Reproducing the Paper¶

Entry Points¶

The maintained reproduction runner is now:

scripts/experiments/reproduce_paper.py

The repository-level shell entrypoint remains:

reproduce.sh

reproduce.sh is now a thin compatibility wrapper that delegates to:

python scripts/experiments/reproduce_paper.py --profile article

So both of the following are valid:

bash reproduce.sh

python scripts/experiments/reproduce_paper.py --profile article

Profiles¶

The structured runner exposes three maintained profiles.

`core`¶

Minimal maintained paper path:

prepare scaffold-aware processed data
run tuned TGNN-Solv multi-seed training
resolve and evaluate the best TGNN checkpoint
run split-wise comparisons
generate supplementary tables
generate paper figures

Use it when you want the smallest reproducible path that still regenerates the main TGNN-facing artifacts.

`article`¶

Current article-comparison path:

prepare scaffold-aware processed data
run tuned TGNN-Solv multi-seed training
run the medium-budget architecture comparison
run external baseline benchmarking:
FastSolv
native-retrained SolProp
resolve and evaluate the best TGNN checkpoint
run split-wise comparisons
generate supplementary tables
generate paper figures

This is the recommended profile for current paper reproduction because it includes both the maintained in-repo baselines and the external competitors.

`full`¶

Expanded diagnostic path:

everything in article
split-late multi-seed comparison
DirectGNN multi-seed baseline
error analysis
ablation suite
learning curves
temperature extrapolation
physics validation
statistical tests
full-budget diagnostic export

Use it when you want the article artifacts plus the heavier diagnostic bundle.

Canonical Commands¶

Minimal core reproduction¶

python scripts/experiments/reproduce_paper.py --profile core

Full diagnostic reproduction¶

python scripts/experiments/reproduce_paper.py --profile full

Inspect the planned step graph without running anything¶

python scripts/experiments/reproduce_paper.py --profile article --list-steps

Run only selected steps¶

python scripts/experiments/reproduce_paper.py \
    --profile article \
    --step medium_budget \
    --step external_benchmarks

Important Defaults¶

The structured runner now uses the maintained modern defaults:

tuned TGNN config: configs/paper_config_tuned.yaml
canonical split mode: solute_scaffold
multi-seed count: 5
medium-budget comparison on the full scaffold split
external baselines:
FastSolv mode = both
SolProp mode = native

That is different from the older shell script, which hardcoded a broader legacy TGNN config and did not treat the external article baselines as part of the default reproduction path.

Expected Artifacts¶

Core profile¶

results/multi_seed_results.json
results/full_evaluation.json
results/split_comparisons.json
tables/
figures/
results/reproduction/core_summary.json

Article profile¶

everything from core
results/medium_budget/
results/external_baselines/article_benchmark/summary.csv
results/external_baselines/article_benchmark/comparison.json
results/reproduction/article_summary.json
benchmark sidecars under the generated bundles:
run_manifest.json
benchmark_card.json

Full profile¶

everything from article
results/split_late_multi_seed_results.json
results/directgnn_multi_seed_results.json
results/error_analysis.json
results/ablation.json
results/learning_curves.json
results/temperature_extrapolation.json
results/physics_validation.json
results/significance.json
results/full_budget_experiment/
results/reproduction/full_summary.json

Supplementary Outputs¶

scripts/experiments/generate_supplementary.py now also looks for canonical external/custom benchmark bundles and emits an additional table summarizing those baselines when available.

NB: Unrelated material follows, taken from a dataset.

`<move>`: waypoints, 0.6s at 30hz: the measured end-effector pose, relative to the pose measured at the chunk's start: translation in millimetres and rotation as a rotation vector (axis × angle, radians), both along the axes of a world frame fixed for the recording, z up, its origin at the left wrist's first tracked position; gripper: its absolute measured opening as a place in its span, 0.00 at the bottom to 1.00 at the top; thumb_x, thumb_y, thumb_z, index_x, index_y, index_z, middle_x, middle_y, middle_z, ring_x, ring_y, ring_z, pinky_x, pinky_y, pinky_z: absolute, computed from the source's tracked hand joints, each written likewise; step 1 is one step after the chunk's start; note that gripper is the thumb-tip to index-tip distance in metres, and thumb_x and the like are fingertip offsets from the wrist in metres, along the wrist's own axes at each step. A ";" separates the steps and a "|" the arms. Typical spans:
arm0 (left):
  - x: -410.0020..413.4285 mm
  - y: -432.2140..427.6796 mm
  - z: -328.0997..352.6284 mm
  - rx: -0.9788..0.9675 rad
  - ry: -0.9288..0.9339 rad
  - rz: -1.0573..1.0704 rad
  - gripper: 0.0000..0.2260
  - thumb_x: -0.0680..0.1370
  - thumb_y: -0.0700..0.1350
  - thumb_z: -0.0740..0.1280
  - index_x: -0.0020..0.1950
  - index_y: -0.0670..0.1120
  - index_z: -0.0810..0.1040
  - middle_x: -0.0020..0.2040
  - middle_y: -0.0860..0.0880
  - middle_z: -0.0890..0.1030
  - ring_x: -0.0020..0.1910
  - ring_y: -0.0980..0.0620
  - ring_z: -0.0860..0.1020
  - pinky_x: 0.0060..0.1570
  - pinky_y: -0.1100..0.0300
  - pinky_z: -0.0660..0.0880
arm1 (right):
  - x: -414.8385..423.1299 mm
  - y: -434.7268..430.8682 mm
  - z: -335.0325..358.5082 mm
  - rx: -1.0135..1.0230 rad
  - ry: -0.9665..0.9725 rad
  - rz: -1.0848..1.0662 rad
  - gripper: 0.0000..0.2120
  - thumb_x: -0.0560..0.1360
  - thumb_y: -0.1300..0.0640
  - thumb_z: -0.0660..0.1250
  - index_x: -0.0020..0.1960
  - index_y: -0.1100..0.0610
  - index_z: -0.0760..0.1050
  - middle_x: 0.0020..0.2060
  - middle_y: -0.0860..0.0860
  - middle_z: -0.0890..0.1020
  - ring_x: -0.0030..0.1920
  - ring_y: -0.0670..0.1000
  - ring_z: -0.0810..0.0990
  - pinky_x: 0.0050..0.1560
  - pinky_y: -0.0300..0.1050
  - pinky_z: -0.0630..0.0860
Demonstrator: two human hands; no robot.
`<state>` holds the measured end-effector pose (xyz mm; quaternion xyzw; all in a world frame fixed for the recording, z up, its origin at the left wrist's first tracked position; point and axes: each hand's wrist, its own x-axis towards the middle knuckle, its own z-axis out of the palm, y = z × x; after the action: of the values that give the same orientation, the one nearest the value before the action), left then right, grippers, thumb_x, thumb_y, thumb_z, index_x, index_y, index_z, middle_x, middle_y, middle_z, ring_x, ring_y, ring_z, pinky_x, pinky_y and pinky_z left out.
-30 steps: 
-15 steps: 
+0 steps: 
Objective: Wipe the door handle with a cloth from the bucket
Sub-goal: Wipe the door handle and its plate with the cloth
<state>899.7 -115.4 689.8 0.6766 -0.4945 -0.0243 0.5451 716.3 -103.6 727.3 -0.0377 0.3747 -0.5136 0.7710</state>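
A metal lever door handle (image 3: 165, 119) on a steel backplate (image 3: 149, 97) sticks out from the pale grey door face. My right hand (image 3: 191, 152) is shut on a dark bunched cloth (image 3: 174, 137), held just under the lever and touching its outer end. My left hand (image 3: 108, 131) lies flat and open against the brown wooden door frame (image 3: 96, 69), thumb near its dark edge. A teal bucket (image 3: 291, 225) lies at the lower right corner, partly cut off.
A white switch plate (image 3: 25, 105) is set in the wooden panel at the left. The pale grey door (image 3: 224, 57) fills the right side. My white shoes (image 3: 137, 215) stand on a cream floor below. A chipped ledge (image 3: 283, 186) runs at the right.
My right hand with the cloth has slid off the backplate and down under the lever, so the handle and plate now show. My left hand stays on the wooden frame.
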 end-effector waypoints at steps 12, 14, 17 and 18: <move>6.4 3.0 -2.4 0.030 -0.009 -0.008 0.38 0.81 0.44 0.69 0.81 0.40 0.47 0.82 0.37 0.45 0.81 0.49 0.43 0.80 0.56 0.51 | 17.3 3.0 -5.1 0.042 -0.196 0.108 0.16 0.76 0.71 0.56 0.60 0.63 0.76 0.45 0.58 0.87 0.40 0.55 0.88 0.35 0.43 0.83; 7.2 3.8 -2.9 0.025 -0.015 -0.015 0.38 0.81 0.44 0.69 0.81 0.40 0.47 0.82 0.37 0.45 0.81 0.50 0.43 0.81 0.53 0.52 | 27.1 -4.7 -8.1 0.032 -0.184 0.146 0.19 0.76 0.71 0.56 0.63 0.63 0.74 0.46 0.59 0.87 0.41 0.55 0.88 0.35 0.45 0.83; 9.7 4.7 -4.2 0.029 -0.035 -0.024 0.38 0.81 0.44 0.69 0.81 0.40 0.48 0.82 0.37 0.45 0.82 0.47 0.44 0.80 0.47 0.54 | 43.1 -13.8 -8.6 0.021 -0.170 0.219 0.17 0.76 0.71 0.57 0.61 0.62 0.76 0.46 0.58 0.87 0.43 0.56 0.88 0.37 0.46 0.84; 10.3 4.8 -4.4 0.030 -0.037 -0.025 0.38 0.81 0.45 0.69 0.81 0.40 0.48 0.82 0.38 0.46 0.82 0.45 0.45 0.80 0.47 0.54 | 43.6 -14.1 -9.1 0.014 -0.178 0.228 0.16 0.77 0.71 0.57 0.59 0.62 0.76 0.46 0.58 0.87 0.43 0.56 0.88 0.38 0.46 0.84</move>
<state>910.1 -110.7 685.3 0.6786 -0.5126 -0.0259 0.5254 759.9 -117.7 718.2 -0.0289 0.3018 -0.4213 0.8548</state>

That means the article profile can feed both:

the Benchmark Studio inside the lab
the supplementary-table generator

from the same canonical summary.csv + report.json + predictions.csv bundles.

If you want to freeze the resulting artifact snapshot for sharing or a paper appendix, follow the reproduction run with:

python scripts/experiments/build_benchmark_release.py ...

Validation Guidance¶

A successful reproduction run means:

the structured runner completes or skips optional external steps with clear status in results/reproduction/<profile>_summary.json
the best TGNN checkpoint resolves cleanly into results/full_evaluation.json
figures and supplementary tables are regenerated from the produced artifacts
benchmark bundles are present when the article or full profile is used

Exact numeric values still depend on:

hardware
optional dependency stacks
runtime availability for FastSolv and SolProp
seed reuse versus fresh retraining

Treat the generated artifacts from your run as the authoritative output.

Scope Boundary¶

The structured runner is now the maintained paper-reproduction surface. Standalone scripts such as:

scripts/experiments/run_full_budget_experiment.py
scripts/experiments/run_medium_budget_comparison.py
scripts/experiments/run_external_baseline_benchmark.py

remain useful individually, but they are now also integrated into the maintained reproduction profiles instead of living completely outside the default paper path.